Brief: So that the copy matches the original, retype each line of the material below exactly.

╭─ Data below

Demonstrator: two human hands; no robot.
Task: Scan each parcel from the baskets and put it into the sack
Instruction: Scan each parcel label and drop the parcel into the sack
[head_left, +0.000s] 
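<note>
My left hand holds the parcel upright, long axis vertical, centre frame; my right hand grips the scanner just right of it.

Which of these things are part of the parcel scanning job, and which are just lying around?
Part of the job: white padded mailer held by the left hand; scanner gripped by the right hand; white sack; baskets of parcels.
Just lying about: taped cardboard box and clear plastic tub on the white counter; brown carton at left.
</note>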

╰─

Result for this exercise:
Demonstrator: two human hands; no robot.
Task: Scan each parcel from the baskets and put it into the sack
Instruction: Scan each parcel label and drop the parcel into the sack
[head_left, +0.000s] 
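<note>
My left hand holds the parcel upright, long axis vertical, centre frame; my right hand grips the scanner just right of it.

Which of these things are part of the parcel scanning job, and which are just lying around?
Part of the job: white padded mailer held by the left hand; scanner gripped by the right hand; white sack; baskets of parcels.
Just lying about: taped cardboard box and clear plastic tub on the white counter; brown carton at left.
</note>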

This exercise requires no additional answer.